**How to complete this task**
Repeat the lines of the material below exactly, beginning at the one with "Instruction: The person" and stopping after the last.

□ □ □ □

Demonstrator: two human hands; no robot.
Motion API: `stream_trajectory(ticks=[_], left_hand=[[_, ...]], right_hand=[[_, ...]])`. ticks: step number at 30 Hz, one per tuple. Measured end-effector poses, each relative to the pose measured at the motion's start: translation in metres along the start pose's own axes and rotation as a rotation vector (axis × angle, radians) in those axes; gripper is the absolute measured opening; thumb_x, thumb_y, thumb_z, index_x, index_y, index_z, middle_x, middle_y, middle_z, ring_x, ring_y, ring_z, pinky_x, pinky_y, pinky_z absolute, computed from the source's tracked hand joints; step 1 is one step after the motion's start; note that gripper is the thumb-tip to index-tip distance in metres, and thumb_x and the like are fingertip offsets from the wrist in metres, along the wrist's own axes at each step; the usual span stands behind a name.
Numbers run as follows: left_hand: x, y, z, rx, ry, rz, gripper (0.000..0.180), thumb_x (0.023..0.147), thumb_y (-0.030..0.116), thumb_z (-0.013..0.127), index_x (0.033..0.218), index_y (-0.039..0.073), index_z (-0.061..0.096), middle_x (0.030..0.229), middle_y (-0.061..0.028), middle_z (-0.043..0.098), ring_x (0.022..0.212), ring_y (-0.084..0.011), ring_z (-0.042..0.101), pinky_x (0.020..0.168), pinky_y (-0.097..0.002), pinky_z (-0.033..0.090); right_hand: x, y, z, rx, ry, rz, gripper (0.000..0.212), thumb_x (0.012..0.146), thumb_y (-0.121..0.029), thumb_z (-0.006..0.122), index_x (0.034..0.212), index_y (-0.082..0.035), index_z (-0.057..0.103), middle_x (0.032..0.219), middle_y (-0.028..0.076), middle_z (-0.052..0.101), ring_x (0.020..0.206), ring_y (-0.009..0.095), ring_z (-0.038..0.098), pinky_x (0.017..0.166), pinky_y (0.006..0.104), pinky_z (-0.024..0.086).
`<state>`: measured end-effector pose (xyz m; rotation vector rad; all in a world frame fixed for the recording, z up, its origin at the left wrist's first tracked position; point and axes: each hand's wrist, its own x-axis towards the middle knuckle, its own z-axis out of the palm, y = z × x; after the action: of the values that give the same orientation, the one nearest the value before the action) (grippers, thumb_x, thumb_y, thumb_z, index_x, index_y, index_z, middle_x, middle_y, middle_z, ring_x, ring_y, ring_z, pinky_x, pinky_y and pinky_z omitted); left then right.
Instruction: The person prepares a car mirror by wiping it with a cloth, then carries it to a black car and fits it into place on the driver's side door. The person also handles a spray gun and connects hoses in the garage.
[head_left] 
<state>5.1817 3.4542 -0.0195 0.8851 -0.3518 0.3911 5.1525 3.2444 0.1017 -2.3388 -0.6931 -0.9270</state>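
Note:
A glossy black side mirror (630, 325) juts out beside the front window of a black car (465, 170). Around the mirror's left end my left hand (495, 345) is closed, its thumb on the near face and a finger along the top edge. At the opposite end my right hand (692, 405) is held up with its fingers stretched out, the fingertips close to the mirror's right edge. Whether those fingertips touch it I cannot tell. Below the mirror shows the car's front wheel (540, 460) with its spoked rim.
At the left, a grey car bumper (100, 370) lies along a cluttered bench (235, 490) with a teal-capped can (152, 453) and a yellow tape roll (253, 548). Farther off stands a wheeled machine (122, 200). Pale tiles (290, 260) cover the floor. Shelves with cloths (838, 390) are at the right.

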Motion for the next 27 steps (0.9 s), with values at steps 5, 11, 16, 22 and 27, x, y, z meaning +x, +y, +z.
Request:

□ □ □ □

**Response to this exercise**
Instruction: The person prepares a car mirror by wiping it with a cloth, then carries it to a black car and fits it into place on the driver's side door. The person also handles a spray gun and connects hoses in the garage.
[head_left] 
<state>5.1817 3.4542 -0.0195 0.8851 -0.3518 0.3911 5.1525 3.2444 0.1017 -2.3388 -0.6931 -0.9270</state>
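Note:
A glossy black side mirror (630, 325) juts out beside the front window of a black car (465, 170). Around the mirror's left end my left hand (495, 345) is closed, its thumb on the near face and a finger along the top edge. At the opposite end my right hand (692, 405) is held up with its fingers stretched out, the fingertips close to the mirror's right edge. Whether those fingertips touch it I cannot tell. Below the mirror shows the car's front wheel (540, 460) with its spoked rim.
At the left, a grey car bumper (100, 370) lies along a cluttered bench (235, 490) with a teal-capped can (152, 453) and a yellow tape roll (253, 548). Farther off stands a wheeled machine (122, 200). Pale tiles (290, 260) cover the floor. Shelves with cloths (838, 390) are at the right.
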
Motion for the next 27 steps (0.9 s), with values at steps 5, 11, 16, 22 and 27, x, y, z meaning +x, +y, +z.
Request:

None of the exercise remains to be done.